Faktor-Faktor Pendukung dan Penghambat
Dalam pelaksanaan program, tentunya tidak terlepas dari faktor-faktor yang mendukung dan yang menghambat. Adapun faktor-faktor pendukung dan penghambat yang ditemui dalam pelaksanaan program IDT di Sulawesi Tengah Tahun 1994/1995 adalah sebagai berikut:
1. Faktor-Faktor Pendukung
- Pola kehidupan masyarakat yang bersifat kekeluargaan dan gotong royong serta masih terpeliharanya kebiasaan- kebiasaan berkumpul dalam acara-acara/pesta-pesta adat dan ritual;
- Peranan lembaga-lembaga sosial kemasyarakatan seperti LKMD, LMD, PKK, Karang Taruna dan lain-lain yang dapat menjadi sarana penyebarluasan informasi tentang program IDT;
- Adanya semangat/kemauan serta motivasi dari anggota penerima dana IDT yang cukup tinggi untuk meningkatkan taraf hidupnya melalui program ini;
- Adanya bantuan dana yang bersifat langsung dalam bentuk uang tunai diserahkan sangat memudahkan dalam hal memulai suatu usaha baru maupun mengembangkan usaha yang sudah ada;
- Pemilihan jenis usaha dari para anggota Pokmas, disesuaikan dengan tingkat pengetahuan dan keterampilan serta pengalaman yang dimiliki;
- Pemasaran dari hasil usaha yang dikelola anggota POKMAS relatif lancar karena hasil usahanya umumnya merupakan
kebutuhan sehari-hari yang pada akhirnya akan meningkatkan pendapatan.
2. Faktor-Faktor Penghambat
- Rendahnya tingkat pendidikan para anggota POKMAS sehingga sulit bagi mereka untuk menerima informasi- informasi yang disampaikan tentang bagaimana mengembangkan usahanya termasuk proses pengguliran dananya;
- Keadaan alam yang kurang mendukung pada waktu-waktu tertentu yang menyebabkan kegagalan bagi jenis-jenis usaha tertentu;
- Kurangnya koordinasi dari petugas/instansi terkait menyebabkan keragaman informasi yang disebabkan justru menyebabkan kebingungan para anggota POKMAS;
- Kurangnya pembinaan yang bersifat teknis dari instansi terkait menyebabkan gagalnya jenis usaha tertentu misalnya dalam hal penanggulangan penyakit ternak dan hama tanaman;
- Minimnya dana yang diterima oleh sebagian anggota POKMAS dalam mengelola jenis tertentu sehingga sulit mengembangkan usahanya;
- Peran pendamping belum optimal, terutama pendamping lokal yang rata-rata mempunyai kesibukan lain sehingga sulit mencurahkan waktu dan perhatiannya dalam membina kelompok masyarakat.

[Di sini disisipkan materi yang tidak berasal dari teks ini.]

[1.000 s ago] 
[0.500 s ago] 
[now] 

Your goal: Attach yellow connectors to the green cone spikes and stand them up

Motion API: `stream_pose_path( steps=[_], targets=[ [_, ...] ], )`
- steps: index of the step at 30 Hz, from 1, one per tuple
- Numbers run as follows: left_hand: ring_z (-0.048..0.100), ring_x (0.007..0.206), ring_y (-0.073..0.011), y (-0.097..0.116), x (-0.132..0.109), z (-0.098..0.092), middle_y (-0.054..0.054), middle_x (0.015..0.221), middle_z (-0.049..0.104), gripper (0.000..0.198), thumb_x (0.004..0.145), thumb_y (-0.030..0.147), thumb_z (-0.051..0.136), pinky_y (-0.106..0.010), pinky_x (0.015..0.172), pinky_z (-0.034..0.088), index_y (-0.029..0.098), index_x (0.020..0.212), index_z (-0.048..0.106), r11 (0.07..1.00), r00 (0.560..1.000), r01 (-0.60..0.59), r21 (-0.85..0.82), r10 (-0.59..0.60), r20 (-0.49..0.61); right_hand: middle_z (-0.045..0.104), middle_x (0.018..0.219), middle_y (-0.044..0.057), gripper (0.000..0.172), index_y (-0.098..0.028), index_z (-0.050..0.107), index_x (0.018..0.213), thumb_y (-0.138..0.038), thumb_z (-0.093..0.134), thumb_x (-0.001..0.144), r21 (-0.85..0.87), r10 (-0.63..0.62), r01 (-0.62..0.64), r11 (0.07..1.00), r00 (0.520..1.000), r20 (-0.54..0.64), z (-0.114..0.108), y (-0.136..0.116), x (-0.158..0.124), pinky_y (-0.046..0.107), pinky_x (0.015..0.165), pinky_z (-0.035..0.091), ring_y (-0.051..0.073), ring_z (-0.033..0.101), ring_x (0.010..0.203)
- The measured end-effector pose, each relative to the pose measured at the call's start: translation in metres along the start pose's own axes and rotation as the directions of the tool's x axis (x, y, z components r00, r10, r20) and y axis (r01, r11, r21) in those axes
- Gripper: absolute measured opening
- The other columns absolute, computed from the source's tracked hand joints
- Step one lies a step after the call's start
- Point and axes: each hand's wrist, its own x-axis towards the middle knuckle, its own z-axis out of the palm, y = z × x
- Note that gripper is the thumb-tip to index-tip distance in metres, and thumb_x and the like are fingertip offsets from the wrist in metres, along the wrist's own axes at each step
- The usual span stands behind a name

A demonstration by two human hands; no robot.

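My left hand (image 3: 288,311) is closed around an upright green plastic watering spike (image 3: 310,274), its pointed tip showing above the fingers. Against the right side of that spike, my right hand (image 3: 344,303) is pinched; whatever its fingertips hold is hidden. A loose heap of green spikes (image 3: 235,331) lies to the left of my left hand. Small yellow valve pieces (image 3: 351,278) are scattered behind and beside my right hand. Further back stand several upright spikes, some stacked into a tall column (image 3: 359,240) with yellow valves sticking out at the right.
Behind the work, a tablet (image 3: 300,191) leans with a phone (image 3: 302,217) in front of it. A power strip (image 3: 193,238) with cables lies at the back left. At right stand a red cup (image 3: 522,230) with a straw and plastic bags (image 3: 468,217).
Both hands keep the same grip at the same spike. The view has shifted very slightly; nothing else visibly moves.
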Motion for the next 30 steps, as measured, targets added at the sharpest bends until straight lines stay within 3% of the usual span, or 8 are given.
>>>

Di samping pengetahuan dan pengalaman yang dimiliki relatif sama dengan anggota POKMAS. Sementara pendamping pertama yang memiliki pengetahuan teknis terbatas dan keterampilan dan pengalaman yang kurang menemui kesulitan dalam membina usaha POKMAS yang beragam apalagi sulit
dalam menentukan anggota kelompok karena kesibukkan dan terpencarnya tempat tinggal mereka.